Yaoundé sous pression de l’ONU après le massacre de Ntumbo

Des témoins ont accusé des militaires camerounais d’avoir perpétré cette tuerie.
Photo: Alexis Huguet Agence France-Presse Des témoins ont accusé des militaires camerounais d’avoir perpétré cette tuerie.

L’ONU a réclamé mardi aux autorités camerounaises une enquête « indépendante, impartiale et complète » après la mort de 23 personnes, dont une majorité d’enfants, au cours d’une opération militaire dans un village de l’Ouest anglophone en proie à un sanglant conflit séparatiste. Une partie de l’opposition camerounaise, mais aussi de nombreux témoins interrogés par des ONG ont accusé des militaires camerounais d’avoir perpétré vendredi cette tuerie dans un quartier de la localité de Ntumbo, située dans la région anglophone du Nord-Ouest. Des accusations démenties par l’armée camerounaise dans un communiqué lundi, qui invoque « un malheureux accident » et parle de cinq victimes civiles, tout en annonçant avoir ouvert « une enquête approfondie ».

« Nous pressons les autorités de s’assurer que l’enquête sera indépendante, impartiale et complète, et que les responsables rendent des comptes », a déclaré mardi le Haut-Commissariat de l’ONU pour les droits de l’homme (HCDH) dans un communiqué.

La France, alliée traditionnelle de Yaoundé, a condamné mardi « les violences ». Le ministère des Affaires étrangères a demandé que « toute la lumière soit faite sur cet événement tragique et que les responsables répondent de leurs actes ».

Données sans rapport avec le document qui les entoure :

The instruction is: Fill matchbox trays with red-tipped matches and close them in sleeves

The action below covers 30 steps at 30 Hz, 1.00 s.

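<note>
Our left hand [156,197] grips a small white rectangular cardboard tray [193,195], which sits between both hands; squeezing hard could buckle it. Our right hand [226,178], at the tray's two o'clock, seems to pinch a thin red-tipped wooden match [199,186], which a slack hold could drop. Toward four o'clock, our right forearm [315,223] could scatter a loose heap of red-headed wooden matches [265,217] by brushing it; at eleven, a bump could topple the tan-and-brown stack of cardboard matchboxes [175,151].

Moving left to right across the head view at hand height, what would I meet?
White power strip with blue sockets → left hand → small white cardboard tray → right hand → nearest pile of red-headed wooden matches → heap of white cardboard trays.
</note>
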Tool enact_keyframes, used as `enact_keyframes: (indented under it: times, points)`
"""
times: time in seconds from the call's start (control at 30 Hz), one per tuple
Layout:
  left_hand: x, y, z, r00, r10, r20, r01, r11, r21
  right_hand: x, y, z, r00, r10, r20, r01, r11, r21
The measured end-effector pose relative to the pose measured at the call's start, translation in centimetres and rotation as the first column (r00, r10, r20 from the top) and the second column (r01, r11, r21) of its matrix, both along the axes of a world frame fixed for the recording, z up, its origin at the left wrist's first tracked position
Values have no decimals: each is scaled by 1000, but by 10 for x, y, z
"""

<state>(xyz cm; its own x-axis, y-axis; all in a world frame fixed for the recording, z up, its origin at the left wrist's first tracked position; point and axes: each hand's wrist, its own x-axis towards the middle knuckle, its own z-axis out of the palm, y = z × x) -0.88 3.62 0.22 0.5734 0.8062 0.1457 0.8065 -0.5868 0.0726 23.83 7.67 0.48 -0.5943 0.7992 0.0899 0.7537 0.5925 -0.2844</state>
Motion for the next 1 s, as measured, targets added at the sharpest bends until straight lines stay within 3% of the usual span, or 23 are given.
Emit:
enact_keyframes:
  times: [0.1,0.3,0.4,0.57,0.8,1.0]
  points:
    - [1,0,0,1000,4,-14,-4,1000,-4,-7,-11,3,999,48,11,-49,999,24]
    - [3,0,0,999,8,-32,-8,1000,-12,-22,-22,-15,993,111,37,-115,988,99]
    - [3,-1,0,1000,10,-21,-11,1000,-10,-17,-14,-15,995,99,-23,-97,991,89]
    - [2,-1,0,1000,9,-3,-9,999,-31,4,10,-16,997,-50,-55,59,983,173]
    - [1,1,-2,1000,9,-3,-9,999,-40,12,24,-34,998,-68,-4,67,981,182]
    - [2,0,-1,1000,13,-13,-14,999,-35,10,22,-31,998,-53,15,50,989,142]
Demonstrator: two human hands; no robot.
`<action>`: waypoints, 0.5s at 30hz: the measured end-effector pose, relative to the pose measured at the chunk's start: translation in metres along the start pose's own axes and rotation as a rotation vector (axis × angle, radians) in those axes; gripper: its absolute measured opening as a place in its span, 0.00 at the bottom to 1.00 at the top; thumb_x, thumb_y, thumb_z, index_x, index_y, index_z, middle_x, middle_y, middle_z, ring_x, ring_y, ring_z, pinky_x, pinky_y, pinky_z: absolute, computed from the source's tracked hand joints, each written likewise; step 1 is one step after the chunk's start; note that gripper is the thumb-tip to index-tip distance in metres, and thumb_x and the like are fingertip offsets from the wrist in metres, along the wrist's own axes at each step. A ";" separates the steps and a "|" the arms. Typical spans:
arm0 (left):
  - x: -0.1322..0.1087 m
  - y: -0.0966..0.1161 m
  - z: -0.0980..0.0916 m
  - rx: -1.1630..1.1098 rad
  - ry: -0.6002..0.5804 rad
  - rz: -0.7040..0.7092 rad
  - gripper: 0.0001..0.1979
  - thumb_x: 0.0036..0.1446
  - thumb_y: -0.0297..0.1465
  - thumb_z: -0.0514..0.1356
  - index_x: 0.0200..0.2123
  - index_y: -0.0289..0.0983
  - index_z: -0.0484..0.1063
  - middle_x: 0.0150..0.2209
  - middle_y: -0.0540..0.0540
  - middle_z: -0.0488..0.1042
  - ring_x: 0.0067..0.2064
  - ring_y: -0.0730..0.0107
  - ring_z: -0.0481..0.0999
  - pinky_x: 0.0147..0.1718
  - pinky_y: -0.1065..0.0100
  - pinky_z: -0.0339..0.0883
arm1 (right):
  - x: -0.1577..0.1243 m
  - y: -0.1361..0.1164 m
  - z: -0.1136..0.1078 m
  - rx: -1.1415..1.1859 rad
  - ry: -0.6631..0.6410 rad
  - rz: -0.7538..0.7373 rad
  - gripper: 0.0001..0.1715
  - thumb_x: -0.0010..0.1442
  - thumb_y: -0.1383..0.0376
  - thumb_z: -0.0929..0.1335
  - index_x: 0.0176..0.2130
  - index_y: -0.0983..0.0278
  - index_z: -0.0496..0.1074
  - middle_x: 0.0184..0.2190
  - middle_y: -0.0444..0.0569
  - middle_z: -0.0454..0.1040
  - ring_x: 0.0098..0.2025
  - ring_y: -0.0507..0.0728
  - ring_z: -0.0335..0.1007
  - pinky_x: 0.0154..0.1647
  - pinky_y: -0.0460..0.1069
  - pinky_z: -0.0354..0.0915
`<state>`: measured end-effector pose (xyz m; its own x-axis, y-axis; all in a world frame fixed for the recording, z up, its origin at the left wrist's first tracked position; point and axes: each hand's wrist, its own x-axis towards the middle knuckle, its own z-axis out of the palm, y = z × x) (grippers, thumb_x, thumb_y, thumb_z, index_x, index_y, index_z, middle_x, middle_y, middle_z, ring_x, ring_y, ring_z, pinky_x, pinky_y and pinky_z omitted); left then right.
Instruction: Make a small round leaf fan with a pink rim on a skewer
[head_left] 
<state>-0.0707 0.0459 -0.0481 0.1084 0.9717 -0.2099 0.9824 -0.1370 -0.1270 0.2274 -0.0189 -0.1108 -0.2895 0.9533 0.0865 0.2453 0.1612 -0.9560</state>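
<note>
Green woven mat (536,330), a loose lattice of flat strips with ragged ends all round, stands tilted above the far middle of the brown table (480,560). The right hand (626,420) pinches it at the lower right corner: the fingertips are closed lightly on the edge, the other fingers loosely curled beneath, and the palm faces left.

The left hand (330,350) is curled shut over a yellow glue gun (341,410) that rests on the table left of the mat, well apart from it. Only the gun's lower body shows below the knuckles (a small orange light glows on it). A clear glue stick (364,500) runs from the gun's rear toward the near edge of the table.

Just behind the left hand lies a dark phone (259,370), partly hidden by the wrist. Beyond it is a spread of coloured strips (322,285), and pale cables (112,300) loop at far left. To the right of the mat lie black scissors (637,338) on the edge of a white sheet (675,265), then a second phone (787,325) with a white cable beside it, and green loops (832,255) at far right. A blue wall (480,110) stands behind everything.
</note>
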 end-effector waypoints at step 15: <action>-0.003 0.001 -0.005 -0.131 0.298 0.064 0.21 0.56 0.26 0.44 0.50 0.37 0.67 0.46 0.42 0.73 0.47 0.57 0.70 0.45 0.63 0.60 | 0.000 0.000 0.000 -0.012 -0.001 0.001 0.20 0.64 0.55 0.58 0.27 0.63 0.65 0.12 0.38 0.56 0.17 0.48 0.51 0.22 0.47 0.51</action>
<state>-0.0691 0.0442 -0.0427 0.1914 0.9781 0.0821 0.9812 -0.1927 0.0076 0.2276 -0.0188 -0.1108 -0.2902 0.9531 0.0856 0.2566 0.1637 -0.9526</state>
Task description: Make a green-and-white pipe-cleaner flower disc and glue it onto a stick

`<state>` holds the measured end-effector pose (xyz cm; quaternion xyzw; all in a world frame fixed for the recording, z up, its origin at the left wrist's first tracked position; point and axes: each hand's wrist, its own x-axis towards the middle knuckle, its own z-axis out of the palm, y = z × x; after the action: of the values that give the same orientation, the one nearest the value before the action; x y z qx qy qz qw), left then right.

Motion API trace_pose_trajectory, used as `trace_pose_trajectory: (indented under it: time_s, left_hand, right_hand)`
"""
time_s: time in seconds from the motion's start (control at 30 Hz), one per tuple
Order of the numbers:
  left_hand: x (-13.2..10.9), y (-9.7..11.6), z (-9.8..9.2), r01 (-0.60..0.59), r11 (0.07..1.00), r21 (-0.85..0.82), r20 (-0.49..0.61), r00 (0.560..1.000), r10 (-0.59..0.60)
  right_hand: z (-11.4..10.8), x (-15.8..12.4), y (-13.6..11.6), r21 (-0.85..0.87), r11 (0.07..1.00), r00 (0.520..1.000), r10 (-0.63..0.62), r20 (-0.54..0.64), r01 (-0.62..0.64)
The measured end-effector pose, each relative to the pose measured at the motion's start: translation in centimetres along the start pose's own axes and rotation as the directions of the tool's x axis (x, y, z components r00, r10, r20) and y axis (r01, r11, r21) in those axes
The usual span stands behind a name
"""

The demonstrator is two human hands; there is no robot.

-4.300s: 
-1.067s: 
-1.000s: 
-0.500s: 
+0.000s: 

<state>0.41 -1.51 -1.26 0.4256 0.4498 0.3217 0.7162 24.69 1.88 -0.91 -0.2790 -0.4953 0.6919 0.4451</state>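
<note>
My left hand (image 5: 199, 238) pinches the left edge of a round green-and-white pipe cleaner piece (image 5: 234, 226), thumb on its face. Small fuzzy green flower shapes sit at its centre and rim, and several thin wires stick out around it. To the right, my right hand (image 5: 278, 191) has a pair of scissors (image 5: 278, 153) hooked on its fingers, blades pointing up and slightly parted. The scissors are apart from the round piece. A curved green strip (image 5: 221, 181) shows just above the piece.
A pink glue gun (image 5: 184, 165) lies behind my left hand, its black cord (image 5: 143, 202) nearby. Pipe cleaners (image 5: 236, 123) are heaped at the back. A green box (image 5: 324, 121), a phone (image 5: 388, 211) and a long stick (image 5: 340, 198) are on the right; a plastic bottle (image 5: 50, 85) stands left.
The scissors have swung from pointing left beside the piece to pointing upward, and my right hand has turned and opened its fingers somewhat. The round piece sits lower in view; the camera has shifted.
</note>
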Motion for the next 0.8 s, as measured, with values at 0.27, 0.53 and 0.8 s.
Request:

Depuis près de trois ans, un conflit meurtrier oppose les forces de sécurité camerounaises à des groupes armés anglophones séparatistes dans les régions du Nord-Ouest et du Sud-Ouest, peuplées principalement par la minorité anglophone camerounaise. Les deux camps sont accusés de perpétrer des crimes et exactions contre des civils. À Ntumbo, 23 personnes ont été tuées, dont 2 femmes enceintes et 15 enfants, selon un dernier bilan communiqué par l’ONU. Neuf d’entre eux avaient moins de 5 ans. Des témoins ont rapporté à l’ONU que « 40 hommes armés, dont des membres des forces de défense et de sécurité », avaient attaqué le quartier Ngarbuh « tirant sur les habitants et brûlant des maisons ».

L’armée camerounaise décrit, elle, un tout autre scénario. Elle affirme que six militaires patrouillant dans le village ont été la cible de tirs nourris de « terroristes » et que les combats ont entraîné l’explosion de réservoirs de carburant, provoquant un incendie qui a tué « une femme et quatre enfants ». L’armée assure aussi avoir « mis hors d’état de nuire » sept « terroristes ».

Ce conflit qui dure depuis près de trois ans, a fait plus de 3000 morts et forcé près de 700 000 personnes à fuir leur domicile. Selon les ONG internationales, les populations sont les premières victimes de ce conflit.

« Nous appelons le gouvernement à s’assurer que les forces de sécurité se conforment aux normes légales internationales applicables quand elles mènent des opérations », a demandé mardi l’ONU dans son communiqué, exhortant également les groupes armés à respecter « la loi internationale ».

Après presque trois ans d’inaction, Yaoundé s’était résolu, sous la pression internationale, à organiser en octobre dernier un Grand dialogue national pour tenter de mettre fin à la crise. Mais boycotté par les groupes armés, il n’a pas permis de ramener la paix dans ces deux régions. Les violences se sont même multipliées, selon les rapports de plusieurs ONG.

Hasard du calendrier, lundi, le procès des sept militaires accusés d’avoir exécuté en 2015 dans cette région deux femmes et leurs bébés, a repris avant d’être renvoyé au 2 mars, selon des sources judiciaires. À l’époque de ces assassinats, révélés par une vidéo, le gouvernement avait parlé de « fake news » et d’« horrible trucage », avant de se rétracter et d’arrêter les sept militaires.